▸ How to complete this task
Find each line in the records below that contains the word "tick", and copy it out.
· · · · · · ·
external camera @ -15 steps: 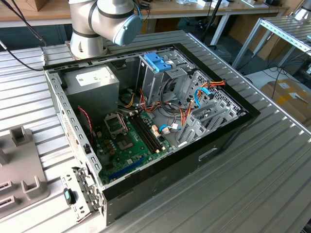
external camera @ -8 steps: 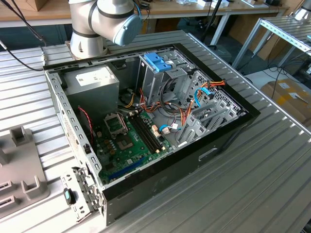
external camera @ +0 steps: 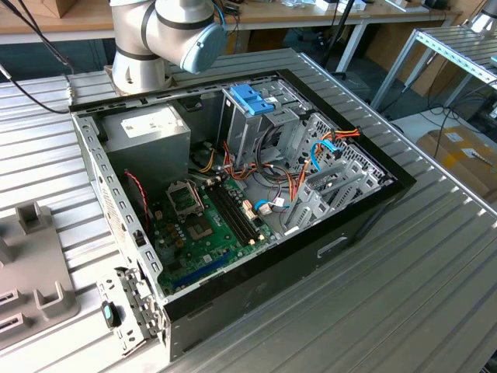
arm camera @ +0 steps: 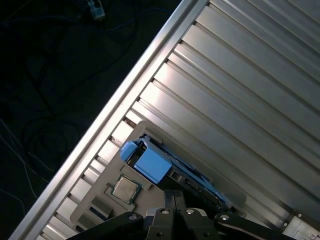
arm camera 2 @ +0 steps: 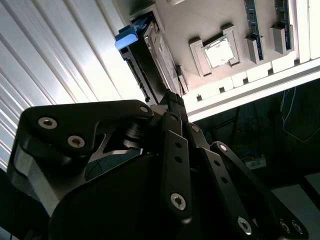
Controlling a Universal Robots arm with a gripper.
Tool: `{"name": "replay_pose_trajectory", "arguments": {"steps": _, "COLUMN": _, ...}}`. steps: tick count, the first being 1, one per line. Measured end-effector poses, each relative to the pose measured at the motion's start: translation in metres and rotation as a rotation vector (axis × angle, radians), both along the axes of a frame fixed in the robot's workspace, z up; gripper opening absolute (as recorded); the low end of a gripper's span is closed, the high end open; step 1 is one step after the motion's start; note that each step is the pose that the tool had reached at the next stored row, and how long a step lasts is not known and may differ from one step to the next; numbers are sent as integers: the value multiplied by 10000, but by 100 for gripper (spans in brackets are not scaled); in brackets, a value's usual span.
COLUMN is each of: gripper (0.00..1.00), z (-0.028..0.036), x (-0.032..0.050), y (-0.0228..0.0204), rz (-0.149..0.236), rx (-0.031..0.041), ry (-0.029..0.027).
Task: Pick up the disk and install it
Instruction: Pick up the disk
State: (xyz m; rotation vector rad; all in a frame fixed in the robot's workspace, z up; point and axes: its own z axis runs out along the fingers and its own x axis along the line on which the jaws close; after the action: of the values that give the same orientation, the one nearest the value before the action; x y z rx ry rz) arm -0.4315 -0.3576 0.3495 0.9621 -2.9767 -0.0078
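One disk (arm camera 2: 147,55) in light-blue rail, on edge in one grey holder plate (arm camera 2: 200,20) by the slatted table's (arm camera 2: 65,50) edge, one processor chip (arm camera 2: 218,52) beside it, one gripper (arm camera 2: 174,97) near the disk, jaws together

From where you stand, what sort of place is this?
Probably a robotics lab or workshop for computer assembly. A robot arm stands on a ribbed metal table beside an open computer case with its motherboard bare. Workbenches and a cardboard box stand around it.

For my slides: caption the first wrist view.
Gripper at the disk, standing on edge in a grey fixture atop the table.
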Motion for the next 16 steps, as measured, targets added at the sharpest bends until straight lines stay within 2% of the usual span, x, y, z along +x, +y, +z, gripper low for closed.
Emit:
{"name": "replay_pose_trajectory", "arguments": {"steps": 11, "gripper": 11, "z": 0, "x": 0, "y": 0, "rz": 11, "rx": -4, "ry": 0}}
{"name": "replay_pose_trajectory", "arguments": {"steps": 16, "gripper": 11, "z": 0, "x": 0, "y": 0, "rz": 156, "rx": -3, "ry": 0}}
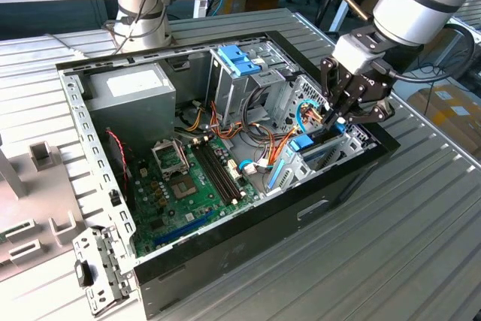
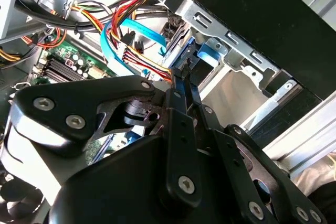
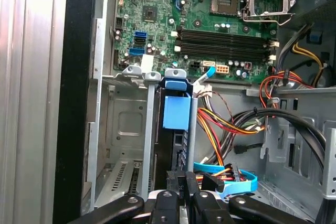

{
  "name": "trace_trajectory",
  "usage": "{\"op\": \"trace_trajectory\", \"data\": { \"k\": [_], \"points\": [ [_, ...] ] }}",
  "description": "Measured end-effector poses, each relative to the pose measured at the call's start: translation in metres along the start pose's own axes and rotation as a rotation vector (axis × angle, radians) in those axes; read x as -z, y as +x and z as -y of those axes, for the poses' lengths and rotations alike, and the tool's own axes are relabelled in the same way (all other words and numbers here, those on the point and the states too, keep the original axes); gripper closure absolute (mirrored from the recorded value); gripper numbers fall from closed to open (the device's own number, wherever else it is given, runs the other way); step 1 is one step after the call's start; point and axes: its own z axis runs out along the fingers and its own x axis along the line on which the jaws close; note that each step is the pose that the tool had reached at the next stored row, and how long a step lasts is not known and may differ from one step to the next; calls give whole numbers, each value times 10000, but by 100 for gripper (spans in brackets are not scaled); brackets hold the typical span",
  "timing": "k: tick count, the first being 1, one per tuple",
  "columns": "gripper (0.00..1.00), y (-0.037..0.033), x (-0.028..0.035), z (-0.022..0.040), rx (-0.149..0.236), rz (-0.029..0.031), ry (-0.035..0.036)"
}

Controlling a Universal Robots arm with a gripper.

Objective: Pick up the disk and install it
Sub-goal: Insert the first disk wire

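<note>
The disk (image 3: 174, 148) is mostly hidden: in the first wrist view only a narrow dark strip of it shows, standing on edge in the drive bay between two grey metal rails, under the blue bay latch (image 3: 176, 111). Its label cannot be seen. The one gripper (image 3: 181, 179) sits right at the disk's near end with its fingers (image 2: 181, 95) drawn together and nothing visible between them; whether the tips touch the disk cannot be told, as the black linkage covers that spot in both wrist views. In the exterior view the gripper (image 1: 336, 118) reaches down into the open computer case (image 1: 248, 223) at its end on the exterior view's right.

That view shows two blue latches, one grey power-supply box (image 1: 131, 88) and one green motherboard (image 1: 188, 193). A flat blue cable (image 3: 231, 184) and a bundle of orange, yellow and red wires (image 3: 220, 124) crowd the space just beside the bay. A loose metal bracket (image 1: 98, 272) lies on the ribbed table (image 1: 421, 223), outside the case
</note>
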Motion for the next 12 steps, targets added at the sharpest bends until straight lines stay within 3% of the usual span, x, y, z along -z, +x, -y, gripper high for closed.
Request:
{"op": "trace_trajectory", "data": {
  "k": [12],
  "points": [
    [83,3,-12,10,-224,1,11]
  ]
}}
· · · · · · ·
▸ Answer to the problem
Tool: `{"name": "replay_pose_trajectory", "arguments": {"steps": _, "COLUMN": _, ...}}`. steps: tick count, the first being 1, one per line. Measured end-effector poses, each relative to the pose measured at the motion's start: translation in metres and rotation as a rotation vector (axis × angle, radians), both along the axes of a frame fixed in the robot's workspace, z up; gripper opening absolute (as recorded); the low end of a gripper's span is closed, the high end open; step 1 is one step after the motion's start; note that each step is the pose that the tool had reached at the next stored row, and how long a step lasts is not known and may differ from one step to the next; numbers are sent as integers: the value multiplied by 10000, but by 100 for gripper (spans in brackets are not scaled); in brackets, a value's usual span.
  "timing": "k: tick count, the first being 1, one per tuple",

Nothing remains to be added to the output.